Although the online landscape is much broader than websites, websites continue to be a major source of information for consumers (e.g., a recent survey found that 49% of respondents who went online for prescription drug information reported seeking this information on a specific brand’s website; Ref 8) and, as noted above, there is not much relevant research on branded prescription drug websites.
(Comment 17) One comment suggested that the study use eye tracking and neuromarketing methods.

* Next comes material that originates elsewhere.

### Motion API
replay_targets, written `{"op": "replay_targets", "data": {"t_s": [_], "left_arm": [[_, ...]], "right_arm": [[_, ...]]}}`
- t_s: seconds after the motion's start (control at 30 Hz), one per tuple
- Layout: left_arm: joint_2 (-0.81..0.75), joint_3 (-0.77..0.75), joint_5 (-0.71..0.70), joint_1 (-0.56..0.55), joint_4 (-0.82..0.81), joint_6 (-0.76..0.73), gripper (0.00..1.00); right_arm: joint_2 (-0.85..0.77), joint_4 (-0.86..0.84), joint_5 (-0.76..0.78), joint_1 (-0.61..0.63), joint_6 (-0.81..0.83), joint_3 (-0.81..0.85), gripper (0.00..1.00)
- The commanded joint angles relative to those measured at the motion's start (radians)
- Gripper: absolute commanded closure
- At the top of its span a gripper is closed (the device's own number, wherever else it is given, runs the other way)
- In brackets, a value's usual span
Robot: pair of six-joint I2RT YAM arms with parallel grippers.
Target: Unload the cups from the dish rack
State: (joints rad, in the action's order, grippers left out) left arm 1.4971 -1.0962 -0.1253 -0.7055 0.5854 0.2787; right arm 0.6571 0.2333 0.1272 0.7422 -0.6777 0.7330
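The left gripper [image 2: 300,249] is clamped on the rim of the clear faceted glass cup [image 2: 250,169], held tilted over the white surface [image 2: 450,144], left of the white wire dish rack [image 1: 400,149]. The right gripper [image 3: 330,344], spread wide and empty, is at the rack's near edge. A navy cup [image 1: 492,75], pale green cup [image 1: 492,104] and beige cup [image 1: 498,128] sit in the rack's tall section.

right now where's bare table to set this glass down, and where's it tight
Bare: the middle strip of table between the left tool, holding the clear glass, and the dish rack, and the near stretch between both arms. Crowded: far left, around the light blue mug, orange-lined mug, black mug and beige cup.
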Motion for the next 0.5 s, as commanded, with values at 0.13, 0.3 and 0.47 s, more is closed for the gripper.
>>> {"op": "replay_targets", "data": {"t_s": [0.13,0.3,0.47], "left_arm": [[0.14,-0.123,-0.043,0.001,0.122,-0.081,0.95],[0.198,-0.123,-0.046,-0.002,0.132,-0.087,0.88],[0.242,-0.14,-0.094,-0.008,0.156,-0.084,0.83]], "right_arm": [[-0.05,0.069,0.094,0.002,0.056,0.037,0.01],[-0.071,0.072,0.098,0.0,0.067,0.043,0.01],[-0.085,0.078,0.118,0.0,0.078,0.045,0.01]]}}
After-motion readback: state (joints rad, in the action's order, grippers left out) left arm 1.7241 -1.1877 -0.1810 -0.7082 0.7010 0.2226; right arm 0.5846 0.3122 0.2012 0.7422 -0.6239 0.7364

(Response) Because the comment does not specify why eye tracking and neuromarketing should be used in this research beyond noting that the pharmaceutical industry employs these methods, it is difficult to understand how the current research would benefit from these methods. Neuromarketing, for instance, may tell us that participants prefer one website over another. While this is relevant information from a marketing perspective, from a regulatory perspective it is comprehension, and not preference, that is the important outcome to assess.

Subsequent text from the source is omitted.